**WHAT IS EXPECTED:** Work out how many lines in the data below contain the string "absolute", and reply with that figure alone.

**DATA SECTION:**
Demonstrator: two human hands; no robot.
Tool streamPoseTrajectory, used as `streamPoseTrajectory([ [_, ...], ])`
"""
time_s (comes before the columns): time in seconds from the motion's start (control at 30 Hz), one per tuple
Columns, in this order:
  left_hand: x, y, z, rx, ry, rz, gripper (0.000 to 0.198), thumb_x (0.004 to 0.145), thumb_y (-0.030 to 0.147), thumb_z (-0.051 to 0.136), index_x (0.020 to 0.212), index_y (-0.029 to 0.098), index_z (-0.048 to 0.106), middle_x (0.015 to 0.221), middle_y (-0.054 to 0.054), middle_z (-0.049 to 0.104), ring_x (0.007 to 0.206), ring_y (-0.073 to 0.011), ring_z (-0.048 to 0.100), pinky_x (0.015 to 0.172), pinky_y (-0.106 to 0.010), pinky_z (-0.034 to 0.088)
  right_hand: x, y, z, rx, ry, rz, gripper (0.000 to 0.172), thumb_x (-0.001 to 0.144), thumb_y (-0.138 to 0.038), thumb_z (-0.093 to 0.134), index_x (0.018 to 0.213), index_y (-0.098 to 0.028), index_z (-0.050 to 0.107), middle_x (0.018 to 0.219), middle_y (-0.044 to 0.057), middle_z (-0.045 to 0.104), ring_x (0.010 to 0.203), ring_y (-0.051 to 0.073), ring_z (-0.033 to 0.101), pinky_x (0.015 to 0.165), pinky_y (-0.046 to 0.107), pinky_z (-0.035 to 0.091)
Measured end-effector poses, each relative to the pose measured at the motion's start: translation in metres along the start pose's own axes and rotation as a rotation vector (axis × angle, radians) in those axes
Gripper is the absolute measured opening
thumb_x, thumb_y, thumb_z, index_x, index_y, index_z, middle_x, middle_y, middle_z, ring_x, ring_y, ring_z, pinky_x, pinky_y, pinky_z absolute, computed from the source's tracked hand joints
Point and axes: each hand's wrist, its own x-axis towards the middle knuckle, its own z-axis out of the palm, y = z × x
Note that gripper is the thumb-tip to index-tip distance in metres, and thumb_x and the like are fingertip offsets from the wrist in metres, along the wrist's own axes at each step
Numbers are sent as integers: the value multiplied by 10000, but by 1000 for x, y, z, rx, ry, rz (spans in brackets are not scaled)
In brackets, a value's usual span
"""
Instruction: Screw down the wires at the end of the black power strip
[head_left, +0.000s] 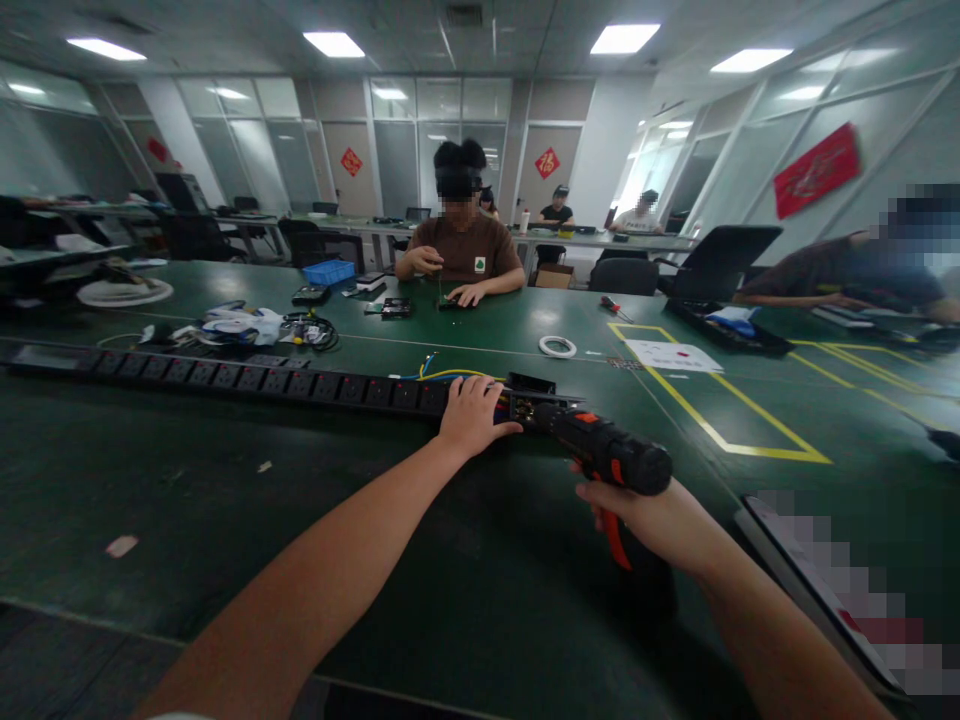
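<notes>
A long black power strip (330, 388) with a row of sockets lies across the green table. My left hand (471, 415) rests over its right part, fingers draped across the top and thumb stretched out to the right. My right hand (637, 510) is wrapped round a black and orange power drill (607, 450). The drill's front end points left, at the open end section of the strip, where wires and metal parts show. Whether its tip touches a part is too small to tell. Blue and yellow wires (442, 374) stick out behind the strip, near my left fingertips.
Behind the strip are a cable bundle (247, 325), a white ring (557, 347) and a blue basket (328, 272). Across the green table (225, 480) sits a person (465, 245) handling small parts. Another person leans in at the right. Yellow tape (772, 450) marks the table's right side.
</notes>
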Motion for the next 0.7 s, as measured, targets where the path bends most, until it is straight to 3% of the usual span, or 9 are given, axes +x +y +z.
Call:
streamPoseTrajectory([
  [0.2, 0, -1, 0, -15, 0, -3, 794, 1041, 793, 572, 1526, 168, 650, 1571, -187, 625, 1484, -375, 530, 1318, -575, 307, 4, -10, -7, 20, -31, 5, 294, 793, -429, 809, 1006, -241, 733, 653, -12, 700, 631, 238, 716, 611, 348, 564],
  [0.4, -1, -3, 1, -29, 17, -3, 826, 1022, 826, 569, 1515, 169, 659, 1560, -185, 640, 1480, -373, 537, 1313, -563, 314, 5, -38, -13, -50, -47, 54, 322, 835, -504, 835, 763, -220, 700, 615, 38, 713, 580, 211, 667, 580, 335, 527],
  [0.7, 0, -7, 6, -21, 48, 14, 883, 983, 859, 595, 1518, 159, 662, 1554, -192, 642, 1470, -368, 540, 1300, -541, 325, 10, -64, -21, -70, -51, 105, 358, 800, -533, 898, 787, -224, 718, 572, 40, 700, 531, 215, 657, 525, 335, 519],
])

**ANSWER BOX:** 2